* _Exercise prompt_:
Repeat the listing exactly. Do not carry over any pictures.
•••
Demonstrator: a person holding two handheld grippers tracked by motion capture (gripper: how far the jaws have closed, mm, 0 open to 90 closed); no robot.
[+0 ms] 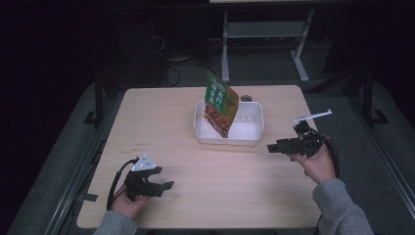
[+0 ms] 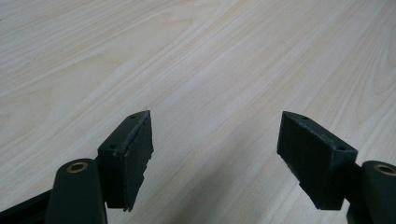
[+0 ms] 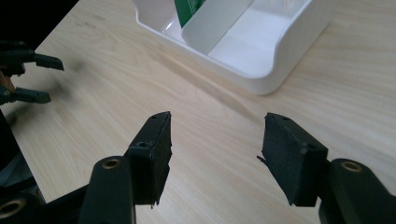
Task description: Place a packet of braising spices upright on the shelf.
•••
* _Task answer_:
Demonstrator: a person holding two handheld grippers tracked by motion capture (gripper: how far the jaws have closed, mm, 0 open to 90 closed); no robot.
[+0 ms] 
[+0 ms] 
[+0 ms] 
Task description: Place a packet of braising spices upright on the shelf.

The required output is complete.